Disk usage discrepancy?

Alexey · December 22, 2023, 5:06am

At least three:

gc-filewalker
lazyfilewalker
retain

Also there are scan chores (they are technically not filewalkers, but do scans too):

collector
piece:trash

Each of them perform only one task, but the results are used by the next filewalker (gc-filewalker will collect the garbage (using bloom filter received from the satellite), retain will move the garbage to the trash, collector will remove the expired data, lazyfilewalker caches and sends information about used space to the satellites), piece:trash deletes data older than 7 days.
You need to check that each of them has been started for each trusted satellite, then successfully completed without errors.

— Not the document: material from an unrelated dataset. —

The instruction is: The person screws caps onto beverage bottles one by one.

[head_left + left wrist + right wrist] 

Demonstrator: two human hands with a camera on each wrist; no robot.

each configured differently. gc-filewalker runs at least once a week (it’s depends on the satellite - each sends a bloom filter with their cadence), lazyfilewalker on each start and then renews cache every hour by default, the collector runs every hour by default, see

storagenode setup --help | grep interval

      --collector.interval duration                              how frequently expired pieces are collected (default 1h0m0s)
      --storage2.cache-sync-interval duration                    how often the space used cache is synced to persistent storage (default 1h0m0s)

Some depends on the satellite (gc-filewalker), some depends on the last run (retain runs weekly), some hardcoded (piece:trash runs every 24h).

They should finish before the next restart. The restart could happen if your node get an update (roughly every 2 weeks) or if it’s crashed because of a FATAL error.